Return every line of the listing below so that it matches the original exactly.

COLLECTED MATERIAL:
-- Opening Marker --

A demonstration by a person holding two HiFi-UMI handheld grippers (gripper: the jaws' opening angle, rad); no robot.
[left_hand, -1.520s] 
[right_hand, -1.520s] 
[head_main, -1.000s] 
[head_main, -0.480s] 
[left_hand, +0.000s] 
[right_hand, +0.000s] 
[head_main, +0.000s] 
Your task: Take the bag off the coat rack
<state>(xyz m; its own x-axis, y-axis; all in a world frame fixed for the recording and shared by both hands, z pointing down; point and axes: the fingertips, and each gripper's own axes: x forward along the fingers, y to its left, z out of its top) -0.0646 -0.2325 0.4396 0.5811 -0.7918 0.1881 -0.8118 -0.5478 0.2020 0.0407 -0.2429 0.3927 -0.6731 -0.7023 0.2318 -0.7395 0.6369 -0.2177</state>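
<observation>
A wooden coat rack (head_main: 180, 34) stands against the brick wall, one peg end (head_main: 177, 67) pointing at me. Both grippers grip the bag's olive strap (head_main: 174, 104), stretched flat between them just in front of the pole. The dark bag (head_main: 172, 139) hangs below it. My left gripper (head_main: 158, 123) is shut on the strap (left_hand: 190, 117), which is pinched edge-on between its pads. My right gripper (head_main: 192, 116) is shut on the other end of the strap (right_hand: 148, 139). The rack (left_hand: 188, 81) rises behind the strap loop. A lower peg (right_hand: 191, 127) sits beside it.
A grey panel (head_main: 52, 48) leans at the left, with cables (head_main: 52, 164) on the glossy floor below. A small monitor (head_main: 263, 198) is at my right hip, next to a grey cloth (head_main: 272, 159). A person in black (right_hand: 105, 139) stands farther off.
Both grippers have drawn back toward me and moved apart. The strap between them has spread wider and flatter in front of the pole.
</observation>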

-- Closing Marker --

TASK RESPONSE:
A demonstration by a person holding two HiFi-UMI handheld grippers (gripper: the jaws' opening angle, rad); no robot.
[left_hand, -1.520s] 
[right_hand, -1.520s] 
[head_main, -1.000s] 
[head_main, -0.480s] 
[left_hand, +0.000s] 
[right_hand, +0.000s] 
[head_main, +0.000s] 
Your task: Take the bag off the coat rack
<state>(xyz m; its own x-axis, y-axis; all in a world frame fixed for the recording and shared by both hands, z pointing down; point and axes: the fingertips, and each gripper's own axes: x forward along the fingers, y to its left, z out of its top) -0.0646 -0.2325 0.4396 0.5811 -0.7918 0.1881 -0.8118 -0.5478 0.2020 0.0407 -0.2429 0.3927 -0.6731 -0.7023 0.2318 -0.7395 0.6369 -0.2177</state>
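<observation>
A wooden coat rack (head_main: 180, 34) stands against the brick wall, one peg end (head_main: 177, 67) pointing at me. Both grippers grip the bag's olive strap (head_main: 174, 104), stretched flat between them just in front of the pole. The dark bag (head_main: 172, 139) hangs below it. My left gripper (head_main: 158, 123) is shut on the strap (left_hand: 190, 117), which is pinched edge-on between its pads. My right gripper (head_main: 192, 116) is shut on the other end of the strap (right_hand: 148, 139). The rack (left_hand: 188, 81) rises behind the strap loop. A lower peg (right_hand: 191, 127) sits beside it.
A grey panel (head_main: 52, 48) leans at the left, with cables (head_main: 52, 164) on the glossy floor below. A small monitor (head_main: 263, 198) is at my right hip, next to a grey cloth (head_main: 272, 159). A person in black (right_hand: 105, 139) stands farther off.
Both grippers have drawn back toward me and moved apart. The strap between them has spread wider and flatter in front of the pole.
</observation>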

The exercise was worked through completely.